SHARE
Todos los detalles de la nueva factura eléctrica a menos de un mes de su entrada en vigora y el ahorro

La nueva factura eléctrica entrará en vigor el próximo 1 de junio y quiere servir para fomentar el ahorro energético, la eficiencia, el autoconsumo y el despliegue del vehículo eléctrico. El cambio afectará fundamentalmente a los consumidores domésticos, aquellos acogidos actualmente al Precio Voluntario para el Pequeño Consumidor e implicará especialmente una nueva estructura tarifaria de peajes y cargos que establece tres periodos de facturación diferenciados para todos los consumidores domésticos: punta, llano y valle.

 

Esa nueva estructura tarifaria que se aplica a todos los consumidores de menos de 15 kW, supone que el periodo punta, en el que el coste de los peajes y los cargos será más alto, estará comprendido entre las 10 y las 14 horas y las 18 y 22 horas; el tramo llano, con un coste intermedio, se situará entre las 8 y las 10 horas, las 14 y las 18 horas y entre las 22 y 24 horas; y la tarifa valle, la más barata de las tres, se ubicará entre medianoche y las 8 de la mañana y se aplicará  durante todas las horas de los fines de semana y festivos.

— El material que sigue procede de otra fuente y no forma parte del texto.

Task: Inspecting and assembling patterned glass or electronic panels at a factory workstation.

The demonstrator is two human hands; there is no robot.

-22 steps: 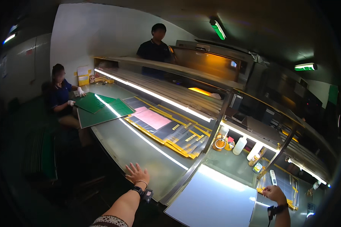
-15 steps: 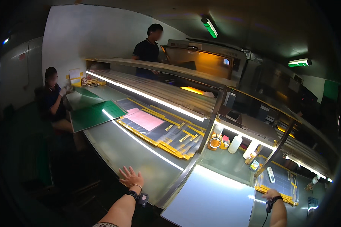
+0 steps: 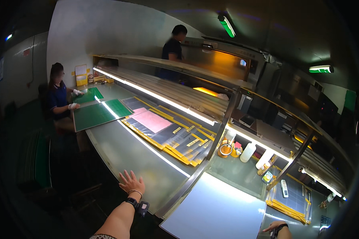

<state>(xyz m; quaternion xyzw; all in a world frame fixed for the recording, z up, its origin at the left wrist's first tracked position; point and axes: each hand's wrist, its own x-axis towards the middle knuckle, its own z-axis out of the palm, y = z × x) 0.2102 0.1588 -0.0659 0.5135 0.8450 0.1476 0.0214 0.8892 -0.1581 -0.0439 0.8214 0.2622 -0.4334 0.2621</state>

De este modo se pretende incentivar el consumo eléctrico en aquellas horas en las que las redes de transporte y distribución se encuentran menos saturadas y así reducir la necesidad de nuevas inversiones en la infraestructura de las mismas. Según argumenta el Gobierno, esto también implica un ahorro para el consumidor final, que es quien finalmente paga este tipo de inversiones a través de la factura.

 

Posibilidad de contratar dos potencias diferentes

Otra novedad destacable es que los consumidores domésticos podrán contratar dos potencias diferentes: una para los periodos punta y llano y otra para el periodo valle. Una medida que favorece que aquellos consumidores con mayores necesidades de potencia en periodo valle, como los usuarios de vehículo eléctrico que deseen cargar su coche o moto por la noche en su domicilio, podrán beneficiarse de contratar una potencia superior para el periodo valle y mantener su potencia habitual en los tramos punta y llano, evitando pagar el sobrecoste de esa potencia extra durante todas las horas del día. Si el consumidor no solicita este cambio se le aplicará, de manera automática, la potencia actual contratada en ambos periodos.

 

Peajes de transporte y distribución y cargos del sistema eléctrico

Por su parte, los peajes de acceso al sector eléctrico pasan a ser sustituidos por dos nuevos conceptos: los peajes de transporte y distribución, que fija la CNMC y que cubren los costes del uso de las redes de transporte y distribución de la energía eléctrica; y los cargos del sistema eléctrico, establecidos por el Ministerio para la Transición Ecológica y el Reto Demográfico y cuya recaudación se destina a financiar costes del sistema como el del régimen retributivo especial de las energías renovables, de la cogeneración y de la generación con residuos (RECORE), la cobertura del déficit de años anteriores o la compensación del 50 % del sobrecoste de la generación en los territorios no peninsulares.

 

Nuevo formato de factura

Además, el cambio también implica la entrada en vigor un nuevo formato de factura que reducirá la extensión del recibo e incorporará novedades como información sobre las potencias máximas que se han demandado en cada uno de los periodos horarios o un código QR para acceder al comparador de ofertas de energía de la CNMC. Sin embargo, no parece previsible que el recibo simplifique su complejidad, puesto que la existencia de tres tramos horarios supondrá seguramente que sea aún más complicado de lo que le resulta ya actualmente al consumidor doméstico.

 

Fomento del ahorro y el autoconsumo

La combinación de los nuevos peajes y cargos permitirá que la factura eléctrica tenga un mayor componente variable. Esto hará que su coste dependa en mayor medida de la energía consumida, lo que fomenta la eficiencia energética al permitir que las medidas de ahorro tengan un mayor impacto en el recibo del usuario. Se promueve así el autoconsumo, que reduce la demanda de energía procedente de la red, o el despliegue de infraestructuras de recarga rápida de vehículos eléctricos.

No obstante, el nuevo modelo mantendrá una parte fija de los cargos para lograr un equilibrio con otras prioridades de política energética. De esta forma permanece el incentivo para la electrificación de usos finales de energía, lo que fomenta, por ejemplo, el uso de bombas de calor, que podrían resultar más baratas y limpias que otras opciones basadas en combustibles fósiles, o la recarga doméstica de vehículos eléctricos.